Causas e consequências da violência no esporte brasileiro
Enviada em 05/05/2019
A Copa do Mundo de Rugby, no ano de 1995 na África do Sul, marcou um momento histórico de reaproximação entre brancos e negros, que por muito tempo foi assolada pelo Apartheid -regime de segregação racial. No Brasil hodierno, entretanto, essa relação esportiva amistosa não é verificada, haja vista a incapacidade do Estado em combater a violência nos eventos, o que se deve não só pelo nefasto comportamento intolerante do brasileiro, mas também pela negligência governamental.Nesse contexto, reverter essa situação problemática é imprescindível para mitigar um dos maiores reflexos danosos para a sociedade: o cerceamento do direito ao lazer e à segurança.

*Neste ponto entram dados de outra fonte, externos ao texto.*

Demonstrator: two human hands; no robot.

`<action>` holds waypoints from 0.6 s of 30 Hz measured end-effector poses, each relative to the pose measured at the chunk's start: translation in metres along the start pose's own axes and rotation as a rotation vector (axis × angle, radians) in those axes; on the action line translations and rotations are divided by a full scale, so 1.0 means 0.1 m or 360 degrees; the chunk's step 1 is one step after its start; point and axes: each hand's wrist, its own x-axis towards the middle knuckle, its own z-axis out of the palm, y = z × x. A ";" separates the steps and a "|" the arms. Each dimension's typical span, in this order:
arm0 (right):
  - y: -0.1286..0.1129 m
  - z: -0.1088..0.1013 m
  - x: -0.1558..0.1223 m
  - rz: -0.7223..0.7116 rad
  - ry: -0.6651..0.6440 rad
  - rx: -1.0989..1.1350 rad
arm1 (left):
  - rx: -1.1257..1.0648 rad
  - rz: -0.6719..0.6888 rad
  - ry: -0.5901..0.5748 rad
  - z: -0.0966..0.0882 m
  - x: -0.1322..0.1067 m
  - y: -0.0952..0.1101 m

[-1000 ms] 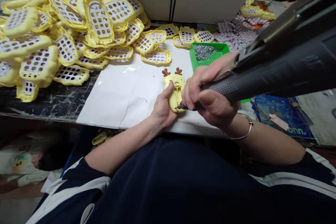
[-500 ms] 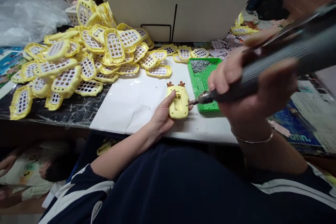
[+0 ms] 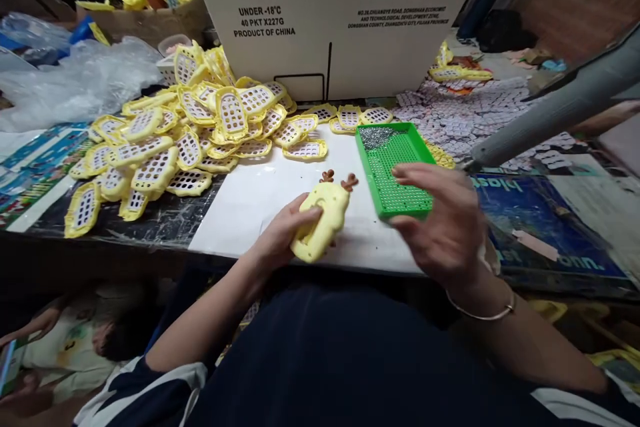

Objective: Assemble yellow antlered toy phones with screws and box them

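A yellow plastic toy casing (image 3: 323,220) with brown antlers is gripped in my left hand (image 3: 283,230), thumb across its back, tilted above the white sheet (image 3: 240,213). My right hand (image 3: 445,220) is empty, slightly blurred, with thumb and fingers apart, near the front right of a green perforated tray (image 3: 373,180). Small metal screws (image 3: 375,137) are heaped at the tray's far left corner. Just beyond my right hand, a grey electric screwdriver (image 3: 545,110) hangs at a slant, its tip pointing down and left.
Yellow casings with white gridded panels (image 3: 160,163) lie piled on the left. A large carton (image 3: 325,33) stands behind the sheet. Many small white pieces (image 3: 470,120) cover the back right. Another person (image 3: 65,340) is low at the left, beside the table.
My right hand has let go of the electric screwdriver, which is now farther right and away from the casing. My left hand has drawn the casing nearer and tilted it.
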 end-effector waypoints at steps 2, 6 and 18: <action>-0.11 0.11 -0.06 -0.0065 -0.0150 0.0022 | 0.0881 0.0453 -0.0045 -0.04 -0.07 -0.03; -0.09 0.29 -0.19 -0.0057 -0.0552 0.0214 | 0.2067 0.1150 -0.0027 -0.15 -0.15 -0.17; -0.13 0.42 -0.39 -0.0089 -0.0573 0.0316 | 0.1986 0.1473 0.0080 -0.14 -0.31 -0.33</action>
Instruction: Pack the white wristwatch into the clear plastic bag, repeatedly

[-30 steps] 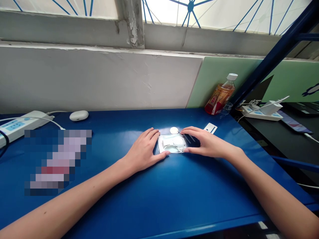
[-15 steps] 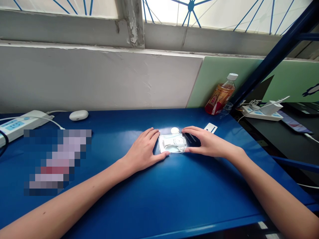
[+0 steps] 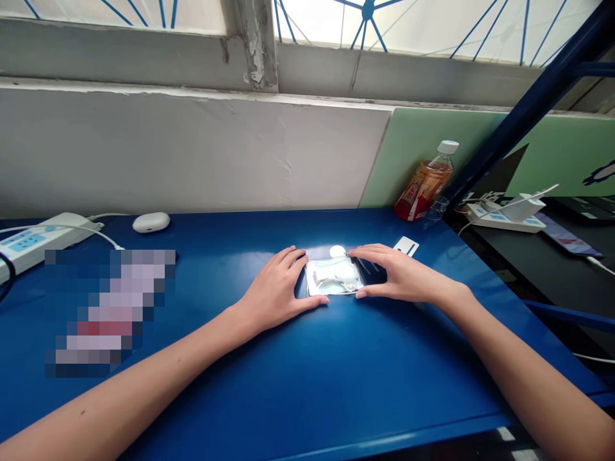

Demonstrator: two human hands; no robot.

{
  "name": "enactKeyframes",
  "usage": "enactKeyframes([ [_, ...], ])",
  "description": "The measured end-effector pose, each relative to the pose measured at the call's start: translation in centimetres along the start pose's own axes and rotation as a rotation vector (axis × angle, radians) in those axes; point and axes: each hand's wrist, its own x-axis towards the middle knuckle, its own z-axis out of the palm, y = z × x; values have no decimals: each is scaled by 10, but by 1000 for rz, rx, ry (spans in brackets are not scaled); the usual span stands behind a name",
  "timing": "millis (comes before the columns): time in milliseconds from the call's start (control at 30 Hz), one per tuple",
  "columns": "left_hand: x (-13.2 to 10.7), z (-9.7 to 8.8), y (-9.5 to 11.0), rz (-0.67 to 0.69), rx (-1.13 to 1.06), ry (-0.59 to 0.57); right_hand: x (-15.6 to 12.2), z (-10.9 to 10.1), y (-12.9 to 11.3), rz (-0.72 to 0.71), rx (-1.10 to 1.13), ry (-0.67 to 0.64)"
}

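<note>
Both hands rest on a blue desk point(image 3: 307, 384). The left hand point(image 3: 276, 291) and right hand point(image 3: 401, 276), fingers spread flat, frame a small clear plastic packet point(image 3: 334, 276) at mid-desk, apparently unopened.

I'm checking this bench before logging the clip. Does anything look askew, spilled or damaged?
Nothing is spilled. The drink bottle leans against the green board instead of standing upright, and paint is peeling on the window post. The clear packet lies flat on the table between the left hand and right hand.
</note>
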Motion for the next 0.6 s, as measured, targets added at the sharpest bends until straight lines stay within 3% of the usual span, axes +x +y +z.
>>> enactKeyframes([
  [600,-1,-3,2,133,-53,14,0,0,-9,-56,-122,-34],
])
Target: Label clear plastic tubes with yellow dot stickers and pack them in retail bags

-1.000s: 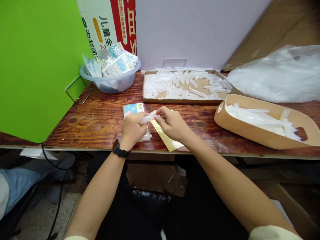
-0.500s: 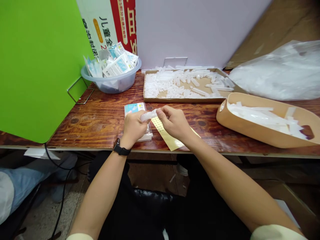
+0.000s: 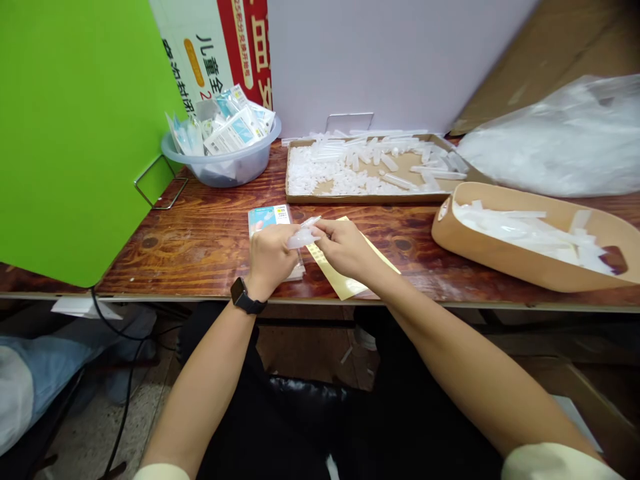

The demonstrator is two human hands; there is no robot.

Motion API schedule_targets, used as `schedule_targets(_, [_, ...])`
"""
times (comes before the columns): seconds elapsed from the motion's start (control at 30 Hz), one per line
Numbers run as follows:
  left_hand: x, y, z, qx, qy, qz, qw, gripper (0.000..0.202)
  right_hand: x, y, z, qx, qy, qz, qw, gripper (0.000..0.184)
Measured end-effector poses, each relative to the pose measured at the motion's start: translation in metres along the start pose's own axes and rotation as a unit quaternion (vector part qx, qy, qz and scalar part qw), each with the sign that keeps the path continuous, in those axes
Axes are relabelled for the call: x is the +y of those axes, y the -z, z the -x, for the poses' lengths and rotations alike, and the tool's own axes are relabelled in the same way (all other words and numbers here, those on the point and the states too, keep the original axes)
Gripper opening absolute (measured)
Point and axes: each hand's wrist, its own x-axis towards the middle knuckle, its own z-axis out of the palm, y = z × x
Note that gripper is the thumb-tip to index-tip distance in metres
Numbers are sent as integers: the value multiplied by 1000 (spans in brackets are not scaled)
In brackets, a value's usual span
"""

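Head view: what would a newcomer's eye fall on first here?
First the bright green board at the left. Then, near the front edge of the table, the left hand and right hand pinch one small clear tube above a yellow sheet. Behind them lies a flat cardboard tray strewn with white tubes.

left hand point(image 3: 270, 257), right hand point(image 3: 345, 250) — two; one tube point(image 3: 301, 237), one sticker sheet point(image 3: 340, 283), one bowl point(image 3: 225, 175), one cardboard tray point(image 3: 360, 199), one tan bin point(image 3: 500, 260)
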Motion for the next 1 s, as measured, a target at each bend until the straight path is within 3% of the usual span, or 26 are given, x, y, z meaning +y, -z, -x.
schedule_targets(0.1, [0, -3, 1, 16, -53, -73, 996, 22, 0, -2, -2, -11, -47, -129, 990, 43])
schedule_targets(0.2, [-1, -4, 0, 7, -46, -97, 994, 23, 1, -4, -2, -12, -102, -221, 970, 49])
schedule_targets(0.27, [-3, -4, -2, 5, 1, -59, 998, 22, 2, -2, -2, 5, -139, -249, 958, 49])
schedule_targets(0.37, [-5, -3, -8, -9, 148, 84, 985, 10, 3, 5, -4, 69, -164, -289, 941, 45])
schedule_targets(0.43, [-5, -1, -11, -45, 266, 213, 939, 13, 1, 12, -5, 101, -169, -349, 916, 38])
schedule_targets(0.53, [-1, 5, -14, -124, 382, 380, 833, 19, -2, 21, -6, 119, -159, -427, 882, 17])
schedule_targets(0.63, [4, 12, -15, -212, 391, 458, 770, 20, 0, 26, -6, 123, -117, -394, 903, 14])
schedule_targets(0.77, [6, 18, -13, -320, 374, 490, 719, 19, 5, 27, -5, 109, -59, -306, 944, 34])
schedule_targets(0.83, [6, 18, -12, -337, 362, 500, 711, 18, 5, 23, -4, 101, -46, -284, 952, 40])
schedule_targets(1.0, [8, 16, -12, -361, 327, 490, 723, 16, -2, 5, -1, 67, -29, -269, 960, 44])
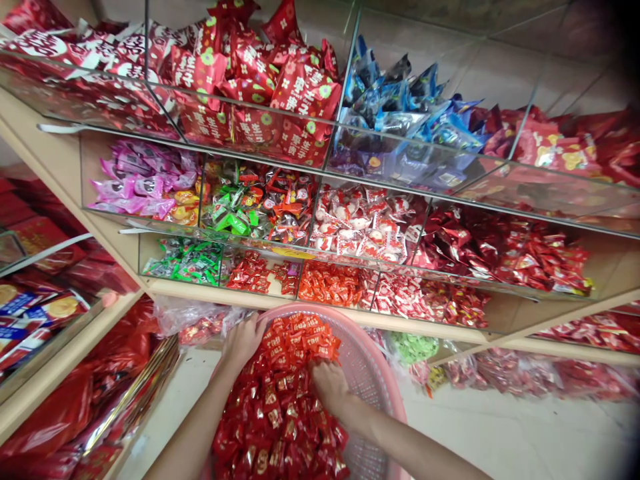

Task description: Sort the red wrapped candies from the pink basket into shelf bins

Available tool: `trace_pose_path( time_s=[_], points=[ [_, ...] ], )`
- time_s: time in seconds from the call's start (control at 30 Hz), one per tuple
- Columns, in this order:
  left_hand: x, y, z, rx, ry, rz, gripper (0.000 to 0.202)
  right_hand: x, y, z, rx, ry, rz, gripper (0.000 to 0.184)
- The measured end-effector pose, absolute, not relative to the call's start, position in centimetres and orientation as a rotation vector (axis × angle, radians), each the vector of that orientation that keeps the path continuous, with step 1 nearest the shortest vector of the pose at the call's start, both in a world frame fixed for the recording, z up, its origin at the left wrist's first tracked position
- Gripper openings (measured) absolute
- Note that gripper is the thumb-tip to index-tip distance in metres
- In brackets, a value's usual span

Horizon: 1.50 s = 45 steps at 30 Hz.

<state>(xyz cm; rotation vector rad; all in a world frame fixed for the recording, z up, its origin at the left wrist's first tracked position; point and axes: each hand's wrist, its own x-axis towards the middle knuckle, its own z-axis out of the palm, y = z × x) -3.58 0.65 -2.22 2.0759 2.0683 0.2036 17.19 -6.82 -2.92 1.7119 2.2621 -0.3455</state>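
A wooden shelf unit (320, 308) fills the wall, split by clear dividers into bins of wrapped sweets. In the top row above the basket sit large red packets with flower prints (260, 87) and, to their right, blue packets (405, 107). The middle row holds pink sweets (143, 180), mixed green and red sweets (255, 200) and white-and-red packets (365, 227). The lowest row, directly above the basket, holds small orange-red sweets (330, 283).

A pink mesh basket (367, 373) stands just below the shelf edge, heaped with small red wrapped candies (280, 407).

The left hand (243, 340) rests on the basket's upper left side, fingers spread and laid flat against the heap near the rim; it has hold of nothing that can be seen. The right hand (327, 383) is pushed into the middle of the heap, fingers curled down among the candies; whether they have closed on any cannot be told.

A clear plastic bag (195, 320) of red sweets lies just left of the basket.
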Motion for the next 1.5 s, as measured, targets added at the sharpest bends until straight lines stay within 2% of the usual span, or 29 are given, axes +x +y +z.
trace_pose_path(
  time_s=[0.13, 0.33, 0.5, 0.7, 0.87, 1.1, 1.27, 1.37, 1.5],
  points=[
    [-3.6, 0.7, -2.4, 2.092, 2.078, 0.194, 0.053, 18.8, -5.2, 1.2, 1.790, 2.300, -0.432, 0.020],
    [-3.5, 0.5, -2.0, 2.089, 2.082, 0.193, 0.053, 22.9, 2.5, 4.7, 2.015, 2.419, -0.228, 0.020],
    [-3.5, 0.5, -1.8, 2.075, 2.091, 0.172, 0.052, 25.2, 8.4, 4.5, 2.056, 2.359, 0.051, 0.021],
    [-3.5, 0.6, -2.1, 2.075, 2.104, 0.186, 0.051, 24.0, 10.8, 3.0, 2.054, 2.367, 0.166, 0.032],
    [-3.6, 0.6, -2.3, 2.082, 2.121, 0.173, 0.051, 22.5, 11.3, 2.3, 2.058, 2.319, 0.231, 0.026],
    [-3.5, 0.6, -1.9, 2.080, 2.103, 0.174, 0.052, 23.6, 10.6, 3.0, 2.074, 2.340, 0.273, 0.029],
    [-3.4, 0.6, -1.7, 2.071, 2.098, 0.145, 0.052, 24.4, 8.1, 4.1, 2.310, 2.489, 0.031, 0.029],
    [-3.4, 0.6, -1.8, 2.077, 2.098, 0.152, 0.051, 24.2, 5.7, 4.4, 2.337, 2.799, -0.361, 0.033],
    [-3.4, 0.6, -1.9, 2.091, 2.093, 0.170, 0.051, 23.6, 2.2, 3.5, 2.120, 3.061, -0.925, 0.029]
  ],
)
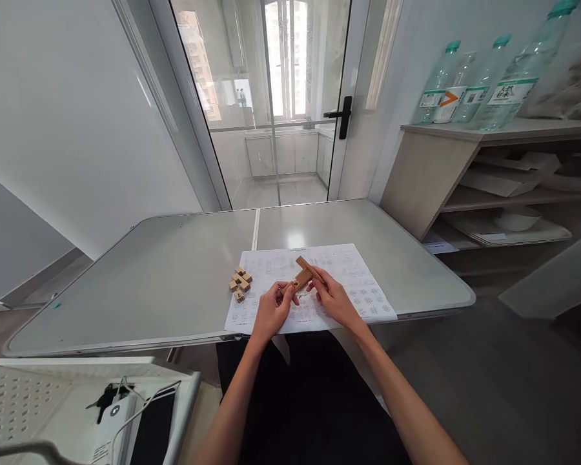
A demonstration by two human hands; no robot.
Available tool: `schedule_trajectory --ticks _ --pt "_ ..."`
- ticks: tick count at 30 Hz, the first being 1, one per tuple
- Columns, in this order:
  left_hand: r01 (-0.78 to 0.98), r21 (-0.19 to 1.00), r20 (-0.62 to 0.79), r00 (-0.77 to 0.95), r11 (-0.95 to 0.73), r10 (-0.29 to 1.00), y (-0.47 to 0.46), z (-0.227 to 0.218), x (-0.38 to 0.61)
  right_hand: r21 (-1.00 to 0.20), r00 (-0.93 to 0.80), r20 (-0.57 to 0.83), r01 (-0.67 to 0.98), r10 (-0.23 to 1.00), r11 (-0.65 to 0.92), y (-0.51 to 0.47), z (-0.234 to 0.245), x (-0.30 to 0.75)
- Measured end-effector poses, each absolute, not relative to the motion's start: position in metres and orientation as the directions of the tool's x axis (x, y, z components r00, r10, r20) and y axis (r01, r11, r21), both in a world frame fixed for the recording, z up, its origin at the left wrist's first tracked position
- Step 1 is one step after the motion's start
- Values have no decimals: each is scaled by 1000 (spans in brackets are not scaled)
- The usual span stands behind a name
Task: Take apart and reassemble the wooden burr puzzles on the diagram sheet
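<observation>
Over a printed paper sheet [329, 265], my left hand [272, 312] is closed around the lower left end of a small brown wooden box [303, 278]. A small light piece shows near its fingertips, too small to make out. My right hand [333, 298] pinches a thin flat wooden strip [306, 263], which looks like the box's lid. The strip lies slantwise against the box's upper right end; whether the two are joined I cannot tell. Left of my hands, several notched wooden puzzle pieces [242, 279] lie in a loose cluster at the sheet's left edge.
The sheet lies at the front edge of a grey folding table [174, 278]. At lower left a white basket [188, 394] holds a power bank [113, 426], a cable, keys and a dark phone-like slab. On the right, a shelf [416, 168] carries plastic bottles [474, 90]. Behind stands a glass door [300, 77].
</observation>
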State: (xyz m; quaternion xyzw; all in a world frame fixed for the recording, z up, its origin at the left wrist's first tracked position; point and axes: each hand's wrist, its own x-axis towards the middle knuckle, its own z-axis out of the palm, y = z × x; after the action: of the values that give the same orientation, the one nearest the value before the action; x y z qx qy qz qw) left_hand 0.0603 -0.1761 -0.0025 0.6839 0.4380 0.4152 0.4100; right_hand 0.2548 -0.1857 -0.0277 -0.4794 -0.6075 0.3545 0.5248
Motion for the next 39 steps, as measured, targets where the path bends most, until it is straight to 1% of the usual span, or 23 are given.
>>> schedule_trajectory --ticks 8,15,31,39 --pt "267 924 205 256 -273 945 -176 -3 60 -883 14 387 294 922 367 -189 -24 252" --pt "268 927 200 238 -262 950 -176 -4 60 -819 -19 453 386 892 424 -187 -35 251" --pt "245 932 195 282 -267 939 -177 -1 59 -788 -67 468 419 881 451 -186 -39 254" --pt "250 936 183 263 -250 947 -175 -3 60 -795 -62 462 414 885 444 -189 -33 253"
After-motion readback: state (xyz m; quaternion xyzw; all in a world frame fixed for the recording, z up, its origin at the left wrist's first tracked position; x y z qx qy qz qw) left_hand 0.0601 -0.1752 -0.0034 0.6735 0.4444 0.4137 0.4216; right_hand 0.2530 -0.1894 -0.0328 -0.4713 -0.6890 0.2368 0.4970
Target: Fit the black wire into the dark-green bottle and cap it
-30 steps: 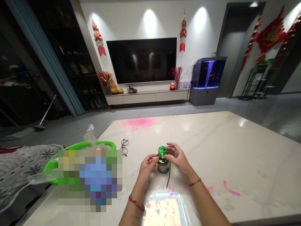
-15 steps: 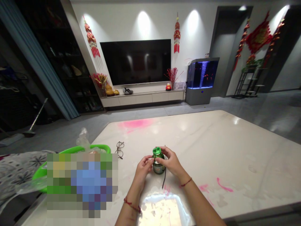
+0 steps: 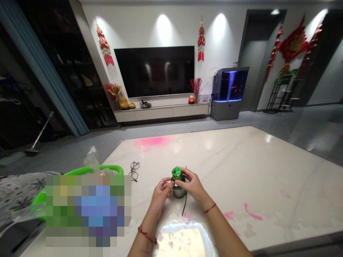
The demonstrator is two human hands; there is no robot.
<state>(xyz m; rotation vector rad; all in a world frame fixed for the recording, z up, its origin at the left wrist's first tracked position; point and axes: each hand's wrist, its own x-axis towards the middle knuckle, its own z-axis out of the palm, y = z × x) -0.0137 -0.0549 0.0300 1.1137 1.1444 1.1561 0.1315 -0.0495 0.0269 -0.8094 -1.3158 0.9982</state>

A princípio, é essencial desconstruir a cultura de violência existente no país. Acerca dessa lógica, Sérgio Buarque de Holanda, na obra “Raízes do Brasil”, utiliza-se da expressão “homem cordial” para designar o modo passional com que o brasileiro tende a lidar com as suas relações interpessoais. Sob esse viés, no âmbito do esporte, sobretudo no futebol, a tese do historiador pode ser ratificada, na medida em que uma parcela pequena parcela das torcidas organizadas deixa a racionalidade de lado e passam a ver o adversário como um inimigo a ser eliminado -literalmente. Por conseguinte, a beleza dos jogos é ofuscada por episódios de barbárie, que, muitas vezes, ceifam vidas e anulam a liberdade daqueles que buscam usufruir do seu legítimo direito ao entretenimento.
De outra parte, a inoperância estatal também contribui para a permanência desse quadro problemático. Com efeito, isso fica evidente pela carência de políticas públicas nacionais preventivas da violência no esporte, restringindo-se a atuação na reação a eventuais casos. Quanto a essa questão, diferente da Inglaterra, que, já em meados da década de 1990, conseguiu diminuir a violência nos estádios com a cooperação entre clubes esportivos e a Gestão Governamental, tendo resultados positivos na inibição dos “hooligans” -grupos baderneiros-, essa falta de sincronicidade, no Brasil, dificulta o combate. Sendo assim, é mister a mudança das estratégias de enfrentamento.
Urge, portanto, a necessidade de medidas eficazes para atenuação dos atos violentos nas competições esportivas. Para desconstruir essa cultura de ódio, cabe ao Ministério do Esporte estimular a tolerância, por meio de campanhas institucionais com atletas renomados, que ressaltem a importância do respeito ao adversário. Paralelamente, o Poder Executivo, em parceria com Clubes Esportivos devem aperfeiçoar os mecanismos de identificação dos envolvidos, por intermédio de intercâmbio técnico com países de referência nesse assunto, a exemplo da Inglaterra, com vistas de impedir a impunidade. A partir disso, assim como na África do Sul em 1995, o esporte representará um momento de celebração da união dos povos.